On Wed, 30 Nov 2016 08:59:22 +0100, Jiada Wang wrote:
From: Daniel Girnus dgirnus@de.adit-jv.com
ALSA usually calls the prepare function twice before starting the playback:
- On hw_params call from userland and
- internally when starting the stream.
Some device are not able to manage this and they will stop playback if the sample rate will be configured several times over USB protocol.
Signed-off-by: Jens Lorenz jlorenz@de.adit-jv.com Signed-off-by: Jiada Wang jiada_wang@mentor.com
The sign-off from Daniel seems missing?
The code change looks OK, but it'd be nice to mention in the changelog that, after this patch, snd_usb_init_sample_rate() is still called properly whenever the parameter is changed since ep->need_setup_ep is set in snd_hsb_hw_params().
I will add missing sign-off and related information in changelog in v2
Thanks, Jiada
thanks,
Takashi
sound/usb/pcm.c | 21 +++++++++++---------- 1 file changed, 11 insertions(+), 10 deletions(-)
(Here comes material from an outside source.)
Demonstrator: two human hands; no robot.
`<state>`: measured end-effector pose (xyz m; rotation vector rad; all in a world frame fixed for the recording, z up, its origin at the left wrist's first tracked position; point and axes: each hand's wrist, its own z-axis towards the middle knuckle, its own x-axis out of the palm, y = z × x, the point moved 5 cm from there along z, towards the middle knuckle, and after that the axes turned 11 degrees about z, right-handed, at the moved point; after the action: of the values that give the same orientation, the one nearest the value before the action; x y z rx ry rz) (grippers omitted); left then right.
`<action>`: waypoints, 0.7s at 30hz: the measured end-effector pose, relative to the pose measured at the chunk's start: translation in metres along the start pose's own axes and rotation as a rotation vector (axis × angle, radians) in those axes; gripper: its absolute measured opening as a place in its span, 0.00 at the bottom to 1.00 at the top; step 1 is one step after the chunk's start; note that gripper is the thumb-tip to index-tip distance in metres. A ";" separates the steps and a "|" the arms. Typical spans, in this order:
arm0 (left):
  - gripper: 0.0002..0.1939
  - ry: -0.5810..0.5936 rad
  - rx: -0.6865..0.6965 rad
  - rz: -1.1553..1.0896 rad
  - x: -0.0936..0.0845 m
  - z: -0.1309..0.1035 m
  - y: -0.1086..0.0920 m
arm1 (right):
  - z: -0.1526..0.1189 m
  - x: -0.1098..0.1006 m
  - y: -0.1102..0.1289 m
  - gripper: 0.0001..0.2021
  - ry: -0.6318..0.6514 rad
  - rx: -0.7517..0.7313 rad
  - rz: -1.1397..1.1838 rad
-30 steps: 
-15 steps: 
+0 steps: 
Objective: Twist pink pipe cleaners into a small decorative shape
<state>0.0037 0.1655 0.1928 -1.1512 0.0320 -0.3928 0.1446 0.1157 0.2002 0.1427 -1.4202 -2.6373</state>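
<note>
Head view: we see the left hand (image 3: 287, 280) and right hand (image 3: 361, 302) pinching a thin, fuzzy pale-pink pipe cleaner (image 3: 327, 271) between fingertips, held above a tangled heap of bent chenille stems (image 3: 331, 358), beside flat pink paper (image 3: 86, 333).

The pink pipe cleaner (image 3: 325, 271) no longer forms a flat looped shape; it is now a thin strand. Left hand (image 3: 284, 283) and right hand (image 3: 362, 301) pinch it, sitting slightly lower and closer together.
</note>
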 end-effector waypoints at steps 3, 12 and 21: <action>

diff --git a/sound/usb/pcm.c b/sound/usb/pcm.c index 44d178e..a522c9a 100644 --- a/sound/usb/pcm.c +++ b/sound/usb/pcm.c @@ -806,17 +806,18 @@ static int snd_usb_pcm_prepare(struct snd_pcm_substream *substream) if (ret < 0) goto unlock;
- iface = usb_ifnum_to_if(subs->dev, subs->cur_audiofmt->iface);
- alts = &iface->altsetting[subs->cur_audiofmt->altset_idx];
- ret = snd_usb_init_sample_rate(subs->stream->chip,
subs->cur_audiofmt->iface,
alts,
subs->cur_audiofmt,
subs->cur_rate);
- if (ret < 0)
goto unlock;
- if (subs->need_setup_ep) {
iface = usb_ifnum_to_if(subs->dev, subs->cur_audiofmt->iface);
alts = &iface->altsetting[subs->cur_audiofmt->altset_idx];
ret = snd_usb_init_sample_rate(subs->stream->chip,
subs->cur_audiofmt->iface,
alts,
subs->cur_audiofmt,
subs->cur_rate);
if (ret < 0)
goto unlock;
- ret = configure_endpoint(subs); if (ret < 0) goto unlock;
-- 2.9.3
Hi Jiada,
I don't oppose this patch. Nevertheless, your description is not necessarily correct.
On Nov 30 2016 16:59, Jiada Wang wrote:
From: Daniel Girnus dgirnus@de.adit-jv.com
ALSA usually calls the prepare function twice before starting the playback:
- On hw_params call from userland and
- internally when starting the stream.
ALSA PCM core in kernel land doesn't perform like this.
In alsa-lib, 'snd_pcm_hw_params()' calls 'snd_pcm_hw_params_internal()' and 'snd_pcm_prepare()' sequentially. http://git.alsa-project.org/?p=alsa-lib.git;a=blob;f=src/pcm/pcm.c;h=cd87bc7...
In system call level (e.g. see by strace(1)), this looks like two ioctl(2)s with 'SNDRV_PCM_IOCTL_HW_PARAMS' and 'SNDRV_PCM_IOCTL_PREPARE'.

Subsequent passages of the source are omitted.